DATA FOR THE TASK -
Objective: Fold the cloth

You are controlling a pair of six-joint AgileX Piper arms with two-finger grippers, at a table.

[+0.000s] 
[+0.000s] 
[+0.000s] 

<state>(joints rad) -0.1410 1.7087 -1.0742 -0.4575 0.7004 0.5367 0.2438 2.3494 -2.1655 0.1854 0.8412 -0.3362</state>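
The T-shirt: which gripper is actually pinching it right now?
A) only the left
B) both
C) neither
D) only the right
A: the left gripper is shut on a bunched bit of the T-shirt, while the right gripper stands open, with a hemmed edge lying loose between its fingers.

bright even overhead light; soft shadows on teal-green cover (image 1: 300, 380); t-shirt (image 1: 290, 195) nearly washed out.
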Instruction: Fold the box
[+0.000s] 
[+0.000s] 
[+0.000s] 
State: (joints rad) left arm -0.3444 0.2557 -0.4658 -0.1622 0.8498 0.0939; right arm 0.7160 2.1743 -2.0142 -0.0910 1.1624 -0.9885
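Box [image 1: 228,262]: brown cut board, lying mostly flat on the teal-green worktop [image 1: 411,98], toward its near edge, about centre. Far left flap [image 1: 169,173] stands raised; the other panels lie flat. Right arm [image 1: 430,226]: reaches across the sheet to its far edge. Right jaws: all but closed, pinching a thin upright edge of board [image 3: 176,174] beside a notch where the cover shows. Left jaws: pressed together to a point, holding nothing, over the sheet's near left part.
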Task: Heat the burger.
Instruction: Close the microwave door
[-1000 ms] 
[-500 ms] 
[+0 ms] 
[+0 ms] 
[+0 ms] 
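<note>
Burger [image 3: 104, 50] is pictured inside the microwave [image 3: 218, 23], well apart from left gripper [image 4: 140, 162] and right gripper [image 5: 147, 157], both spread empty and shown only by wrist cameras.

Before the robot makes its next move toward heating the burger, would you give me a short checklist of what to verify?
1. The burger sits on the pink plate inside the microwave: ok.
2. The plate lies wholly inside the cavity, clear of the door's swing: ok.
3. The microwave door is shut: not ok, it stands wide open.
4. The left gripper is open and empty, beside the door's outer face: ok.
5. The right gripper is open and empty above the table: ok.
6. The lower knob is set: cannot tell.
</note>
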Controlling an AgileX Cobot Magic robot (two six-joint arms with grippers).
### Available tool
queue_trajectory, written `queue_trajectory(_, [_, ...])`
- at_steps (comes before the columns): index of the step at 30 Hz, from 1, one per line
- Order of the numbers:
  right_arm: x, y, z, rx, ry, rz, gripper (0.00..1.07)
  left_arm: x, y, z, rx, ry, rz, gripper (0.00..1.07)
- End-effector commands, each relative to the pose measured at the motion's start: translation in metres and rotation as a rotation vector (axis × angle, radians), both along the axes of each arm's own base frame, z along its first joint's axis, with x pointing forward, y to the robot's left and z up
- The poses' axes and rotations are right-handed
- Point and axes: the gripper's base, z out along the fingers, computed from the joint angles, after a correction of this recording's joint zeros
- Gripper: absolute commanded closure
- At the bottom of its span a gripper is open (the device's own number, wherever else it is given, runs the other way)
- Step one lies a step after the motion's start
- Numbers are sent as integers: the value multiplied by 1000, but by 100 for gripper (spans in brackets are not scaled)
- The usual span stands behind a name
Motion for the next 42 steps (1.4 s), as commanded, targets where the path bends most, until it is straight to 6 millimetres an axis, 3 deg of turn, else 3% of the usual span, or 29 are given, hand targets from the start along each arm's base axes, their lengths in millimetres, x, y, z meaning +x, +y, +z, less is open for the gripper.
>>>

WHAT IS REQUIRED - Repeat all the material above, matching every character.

OUTPUT FOR THIS TASK -
Objective: Fold the cloth

You are controlling a pair of six-joint AgileX Piper arms with two-finger grippers, at a table.

[+0.000s] 
[+0.000s] 
[+0.000s] 

<state>(joints rad) -0.1410 1.7087 -1.0742 -0.4575 0.7004 0.5367 0.2438 2.3494 -2.1655 0.1854 0.8412 -0.3362</state>
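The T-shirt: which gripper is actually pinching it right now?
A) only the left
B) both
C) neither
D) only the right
A: the left gripper is shut on a bunched bit of the T-shirt, while the right gripper stands open, with a hemmed edge lying loose between its fingers.

bright even overhead light; soft shadows on teal-green cover (image 1: 300, 380); t-shirt (image 1: 290, 195) nearly washed out.
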Instruction: Fold the box
[+0.000s] 
[+0.000s] 
[+0.000s] 
State: (joints rad) left arm -0.3444 0.2557 -0.4658 -0.1622 0.8498 0.0939; right arm 0.7160 2.1743 -2.0142 -0.0910 1.1624 -0.9885
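Box [image 1: 228,262]: brown cut board, lying mostly flat on the teal-green worktop [image 1: 411,98], toward its near edge, about centre. Far left flap [image 1: 169,173] stands raised; the other panels lie flat. Right arm [image 1: 430,226]: reaches across the sheet to its far edge. Right jaws: all but closed, pinching a thin upright edge of board [image 3: 176,174] beside a notch where the cover shows. Left jaws: pressed together to a point, holding nothing, over the sheet's near left part.
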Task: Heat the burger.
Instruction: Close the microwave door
[-1000 ms] 
[-500 ms] 
[+0 ms] 
[+0 ms] 
[+0 ms] 
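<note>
Burger [image 3: 104, 50] is pictured inside the microwave [image 3: 218, 23], well apart from left gripper [image 4: 140, 162] and right gripper [image 5: 147, 157], both spread empty and shown only by wrist cameras.

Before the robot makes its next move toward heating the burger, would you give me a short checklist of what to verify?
1. The burger sits on the pink plate inside the microwave: ok.
2. The plate lies wholly inside the cavity, clear of the door's swing: ok.
3. The microwave door is shut: not ok, it stands wide open.
4. The left gripper is open and empty, beside the door's outer face: ok.
5. The right gripper is open and empty above the table: ok.
6. The lower knob is set: cannot tell.
</note>
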Controlling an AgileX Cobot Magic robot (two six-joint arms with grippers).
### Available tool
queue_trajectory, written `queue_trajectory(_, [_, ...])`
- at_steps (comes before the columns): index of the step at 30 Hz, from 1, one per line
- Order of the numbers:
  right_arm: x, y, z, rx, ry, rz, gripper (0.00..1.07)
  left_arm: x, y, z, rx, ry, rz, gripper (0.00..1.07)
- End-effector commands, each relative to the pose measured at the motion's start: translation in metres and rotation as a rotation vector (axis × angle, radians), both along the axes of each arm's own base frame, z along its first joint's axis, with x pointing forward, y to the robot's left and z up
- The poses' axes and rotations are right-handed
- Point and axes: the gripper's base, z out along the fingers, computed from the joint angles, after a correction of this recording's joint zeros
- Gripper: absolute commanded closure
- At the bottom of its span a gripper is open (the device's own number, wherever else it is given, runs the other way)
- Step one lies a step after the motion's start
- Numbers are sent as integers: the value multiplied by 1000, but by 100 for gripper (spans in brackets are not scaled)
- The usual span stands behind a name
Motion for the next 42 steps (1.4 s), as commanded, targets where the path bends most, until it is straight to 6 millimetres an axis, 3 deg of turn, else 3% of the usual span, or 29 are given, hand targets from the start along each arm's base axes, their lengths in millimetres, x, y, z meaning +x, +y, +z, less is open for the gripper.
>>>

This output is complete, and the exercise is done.